Wednesday, April 13, 2011

(Parenthesis)

This may be more work than it's worth, but I'm going to try and organize my posts on pages.  Obviously there is only one other page and only one poem that could be on it.  That  will change.  There will also be other pages.  I just didn't want to make a chore out of reading my blog by overloading it all at once.  Thank you for your time.

A Lovely Nightmare

This could be considered the scrap that started it all.  Working in a print shop is noisy.  Working with people who like loud, terrible music is degenerating.  All you can do to save yourself is enter your own thoughts but do it too long and you start to run out of room.  This poem spilled out of my pen exactly as is.
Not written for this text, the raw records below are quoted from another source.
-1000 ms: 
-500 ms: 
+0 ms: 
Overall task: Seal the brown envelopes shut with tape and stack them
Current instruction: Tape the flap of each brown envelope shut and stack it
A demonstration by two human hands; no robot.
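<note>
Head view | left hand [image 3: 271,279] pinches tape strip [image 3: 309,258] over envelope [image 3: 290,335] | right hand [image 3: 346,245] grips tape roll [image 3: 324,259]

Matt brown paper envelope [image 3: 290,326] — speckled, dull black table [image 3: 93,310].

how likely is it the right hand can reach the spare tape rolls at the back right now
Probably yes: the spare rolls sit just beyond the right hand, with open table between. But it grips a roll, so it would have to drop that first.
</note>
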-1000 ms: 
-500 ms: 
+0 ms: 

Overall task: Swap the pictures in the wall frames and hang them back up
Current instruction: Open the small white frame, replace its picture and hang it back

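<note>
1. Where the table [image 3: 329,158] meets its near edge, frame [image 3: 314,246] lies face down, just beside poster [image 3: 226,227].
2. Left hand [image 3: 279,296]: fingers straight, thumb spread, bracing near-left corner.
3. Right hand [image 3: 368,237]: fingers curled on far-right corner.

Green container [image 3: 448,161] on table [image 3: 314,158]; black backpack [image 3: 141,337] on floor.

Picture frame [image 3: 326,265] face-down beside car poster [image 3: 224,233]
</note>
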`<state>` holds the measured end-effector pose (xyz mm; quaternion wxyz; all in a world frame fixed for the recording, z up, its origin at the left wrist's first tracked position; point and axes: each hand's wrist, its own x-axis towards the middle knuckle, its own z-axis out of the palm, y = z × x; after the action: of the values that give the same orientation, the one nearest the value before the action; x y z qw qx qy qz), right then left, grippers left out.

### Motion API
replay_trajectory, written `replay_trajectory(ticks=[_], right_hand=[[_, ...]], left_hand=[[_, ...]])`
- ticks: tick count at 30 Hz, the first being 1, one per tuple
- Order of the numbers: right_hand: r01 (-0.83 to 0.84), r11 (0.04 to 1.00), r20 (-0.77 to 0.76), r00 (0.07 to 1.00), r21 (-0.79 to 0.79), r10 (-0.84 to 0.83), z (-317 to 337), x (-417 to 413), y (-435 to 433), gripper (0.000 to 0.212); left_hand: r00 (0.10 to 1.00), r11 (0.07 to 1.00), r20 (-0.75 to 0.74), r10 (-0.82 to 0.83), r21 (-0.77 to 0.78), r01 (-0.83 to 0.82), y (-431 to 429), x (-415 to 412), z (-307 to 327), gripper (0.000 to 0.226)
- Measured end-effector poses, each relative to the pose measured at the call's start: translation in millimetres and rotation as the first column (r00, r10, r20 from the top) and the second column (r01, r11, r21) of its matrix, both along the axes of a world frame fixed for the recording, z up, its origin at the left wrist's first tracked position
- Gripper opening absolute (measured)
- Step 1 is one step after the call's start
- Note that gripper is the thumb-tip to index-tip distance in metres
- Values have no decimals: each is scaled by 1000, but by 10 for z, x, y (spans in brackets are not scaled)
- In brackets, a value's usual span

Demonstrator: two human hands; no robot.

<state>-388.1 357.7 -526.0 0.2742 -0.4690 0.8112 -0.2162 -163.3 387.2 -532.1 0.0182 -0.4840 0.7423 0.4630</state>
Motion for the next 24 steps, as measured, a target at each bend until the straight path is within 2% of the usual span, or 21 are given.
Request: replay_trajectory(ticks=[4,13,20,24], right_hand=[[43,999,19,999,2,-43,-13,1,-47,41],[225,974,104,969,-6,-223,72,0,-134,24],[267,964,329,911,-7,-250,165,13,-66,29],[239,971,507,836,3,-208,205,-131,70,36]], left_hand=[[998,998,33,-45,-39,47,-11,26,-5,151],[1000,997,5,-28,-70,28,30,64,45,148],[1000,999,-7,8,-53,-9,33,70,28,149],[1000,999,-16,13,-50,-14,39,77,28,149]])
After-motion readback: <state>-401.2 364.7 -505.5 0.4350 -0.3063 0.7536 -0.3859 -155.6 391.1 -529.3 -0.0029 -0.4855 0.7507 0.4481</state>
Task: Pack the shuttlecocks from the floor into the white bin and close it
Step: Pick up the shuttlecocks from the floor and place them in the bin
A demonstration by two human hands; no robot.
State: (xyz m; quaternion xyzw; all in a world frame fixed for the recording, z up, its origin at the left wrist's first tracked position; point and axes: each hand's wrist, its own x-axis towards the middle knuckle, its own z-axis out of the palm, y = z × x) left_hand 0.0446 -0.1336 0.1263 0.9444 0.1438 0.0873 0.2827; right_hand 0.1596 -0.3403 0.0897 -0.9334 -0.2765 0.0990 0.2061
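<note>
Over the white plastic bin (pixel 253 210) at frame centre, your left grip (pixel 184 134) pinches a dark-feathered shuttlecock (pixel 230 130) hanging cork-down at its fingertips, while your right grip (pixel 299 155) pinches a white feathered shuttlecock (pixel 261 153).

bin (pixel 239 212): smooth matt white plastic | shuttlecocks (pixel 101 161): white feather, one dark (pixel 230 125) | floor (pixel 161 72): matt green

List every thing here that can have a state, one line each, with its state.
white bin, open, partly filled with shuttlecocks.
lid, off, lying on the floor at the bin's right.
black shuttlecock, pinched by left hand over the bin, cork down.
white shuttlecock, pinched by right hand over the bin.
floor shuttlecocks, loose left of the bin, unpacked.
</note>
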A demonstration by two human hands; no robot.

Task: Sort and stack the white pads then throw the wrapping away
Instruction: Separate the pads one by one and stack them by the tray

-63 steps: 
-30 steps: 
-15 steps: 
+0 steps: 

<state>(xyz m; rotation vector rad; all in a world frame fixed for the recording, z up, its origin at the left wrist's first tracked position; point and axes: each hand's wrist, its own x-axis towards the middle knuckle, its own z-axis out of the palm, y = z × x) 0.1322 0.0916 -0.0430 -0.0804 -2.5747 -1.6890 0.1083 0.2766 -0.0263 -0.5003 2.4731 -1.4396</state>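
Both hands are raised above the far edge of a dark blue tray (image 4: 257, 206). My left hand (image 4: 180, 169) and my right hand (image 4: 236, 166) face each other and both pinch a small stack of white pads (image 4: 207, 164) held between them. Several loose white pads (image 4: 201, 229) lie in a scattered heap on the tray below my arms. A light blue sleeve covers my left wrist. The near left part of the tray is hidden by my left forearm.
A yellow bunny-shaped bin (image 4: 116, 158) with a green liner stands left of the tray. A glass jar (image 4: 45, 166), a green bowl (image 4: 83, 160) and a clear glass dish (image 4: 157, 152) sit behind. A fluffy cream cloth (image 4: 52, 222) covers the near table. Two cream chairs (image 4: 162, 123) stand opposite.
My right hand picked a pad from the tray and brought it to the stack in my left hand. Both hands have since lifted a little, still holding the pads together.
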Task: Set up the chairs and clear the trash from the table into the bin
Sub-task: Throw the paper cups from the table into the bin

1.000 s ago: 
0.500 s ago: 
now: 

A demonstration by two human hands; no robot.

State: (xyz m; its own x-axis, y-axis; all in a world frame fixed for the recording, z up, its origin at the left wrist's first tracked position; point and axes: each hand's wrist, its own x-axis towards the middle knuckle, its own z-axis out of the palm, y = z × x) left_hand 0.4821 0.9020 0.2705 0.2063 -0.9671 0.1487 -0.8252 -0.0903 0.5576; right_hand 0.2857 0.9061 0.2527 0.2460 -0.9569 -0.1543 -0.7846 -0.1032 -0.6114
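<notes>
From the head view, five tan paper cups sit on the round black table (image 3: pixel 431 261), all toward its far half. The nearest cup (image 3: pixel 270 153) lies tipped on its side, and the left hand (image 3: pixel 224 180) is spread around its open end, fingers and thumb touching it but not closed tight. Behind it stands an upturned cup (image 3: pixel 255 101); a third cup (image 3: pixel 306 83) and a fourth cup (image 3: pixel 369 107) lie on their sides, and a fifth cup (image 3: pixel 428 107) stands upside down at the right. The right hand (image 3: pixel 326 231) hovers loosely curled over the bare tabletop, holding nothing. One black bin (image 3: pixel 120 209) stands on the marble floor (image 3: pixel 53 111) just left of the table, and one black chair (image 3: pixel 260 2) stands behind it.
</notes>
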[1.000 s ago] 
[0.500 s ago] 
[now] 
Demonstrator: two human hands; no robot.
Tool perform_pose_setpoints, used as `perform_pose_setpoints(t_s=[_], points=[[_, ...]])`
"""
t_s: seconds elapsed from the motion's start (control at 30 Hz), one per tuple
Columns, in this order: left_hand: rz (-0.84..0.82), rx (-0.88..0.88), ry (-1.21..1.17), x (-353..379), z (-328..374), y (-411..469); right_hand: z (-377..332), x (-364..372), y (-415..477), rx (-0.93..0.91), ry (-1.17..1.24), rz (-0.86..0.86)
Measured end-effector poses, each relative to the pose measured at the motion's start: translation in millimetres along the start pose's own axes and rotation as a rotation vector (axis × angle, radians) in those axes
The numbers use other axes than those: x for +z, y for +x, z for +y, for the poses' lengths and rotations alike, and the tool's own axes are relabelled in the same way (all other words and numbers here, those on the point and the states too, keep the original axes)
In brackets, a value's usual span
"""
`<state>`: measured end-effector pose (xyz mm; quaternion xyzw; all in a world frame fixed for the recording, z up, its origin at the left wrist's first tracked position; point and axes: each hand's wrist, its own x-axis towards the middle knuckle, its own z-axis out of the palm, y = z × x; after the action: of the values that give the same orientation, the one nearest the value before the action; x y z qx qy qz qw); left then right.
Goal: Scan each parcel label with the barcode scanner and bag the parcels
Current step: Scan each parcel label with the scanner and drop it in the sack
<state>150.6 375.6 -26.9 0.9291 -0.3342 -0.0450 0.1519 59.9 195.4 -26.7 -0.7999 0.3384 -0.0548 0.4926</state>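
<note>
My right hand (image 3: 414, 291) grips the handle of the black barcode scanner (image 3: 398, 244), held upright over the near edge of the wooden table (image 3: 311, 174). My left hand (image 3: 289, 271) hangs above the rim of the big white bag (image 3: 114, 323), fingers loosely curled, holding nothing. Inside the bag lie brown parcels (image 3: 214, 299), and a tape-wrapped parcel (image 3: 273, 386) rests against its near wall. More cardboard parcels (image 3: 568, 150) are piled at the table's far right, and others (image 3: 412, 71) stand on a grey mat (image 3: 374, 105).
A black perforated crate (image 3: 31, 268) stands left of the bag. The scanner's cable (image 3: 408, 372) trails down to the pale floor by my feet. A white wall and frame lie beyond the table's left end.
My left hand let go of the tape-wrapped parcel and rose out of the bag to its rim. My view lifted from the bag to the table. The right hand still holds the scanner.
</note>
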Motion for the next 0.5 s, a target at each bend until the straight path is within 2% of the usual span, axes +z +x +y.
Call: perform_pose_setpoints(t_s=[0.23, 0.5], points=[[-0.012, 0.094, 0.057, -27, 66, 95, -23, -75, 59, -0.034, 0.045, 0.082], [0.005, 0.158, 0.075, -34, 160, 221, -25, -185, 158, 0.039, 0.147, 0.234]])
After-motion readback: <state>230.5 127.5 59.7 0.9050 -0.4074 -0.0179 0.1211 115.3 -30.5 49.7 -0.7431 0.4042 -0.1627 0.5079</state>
And spilled is just what it did.  I couldn't focus on anything else until this was done.  It's done now and it's really what kicked off the scrapping that's been going ever since.  Enjoy.


A Lovely Nightmare
What a lovely nightmare is this?  
Where the smiling man shines darkly up 
From the black light of the sea and, 
Upside down, frowns.
And what of dust bunnies 
Swept to the corners of society?
What will they do when the twilight police 
Catch the gleam of their hearts in the fire frenzy?
Live?
In a simple moment, not so simply found,
the Calamity collapses in around them.
Flame and dark.
No; 
The corridor of light shot through the weight of 
Dark trees
Frees.
What brought breath to fated disaster and un-fated it?
The mind, 
Waking.

Tuesday, April 12, 2011

Joining the ranks

So, I suppose now is as good a time as any to join the ranks of the blogging masses.  (That sounds violent for some reason...)  I've been meaning for some time to post the the scraps of thought that have made it out of my brain, but so far I guess I just haven't had the guts to do it.  Why do it?  I don't know.  I suppose I want somewhere to empty my mind.  Am I a writer?  I guess I'm a writer.  If by "writer" you mean "someone who puts words on pages" then yes, I qualify.  But that's about all I can say.  So here they come; the scraps of my mind.  I don't plan on changing the world, or even commenting on it really.  What follows will be things I've thought and written down; poems or stories - a dream here or there.  I don't really know where it will go from there.  We'll just have to see.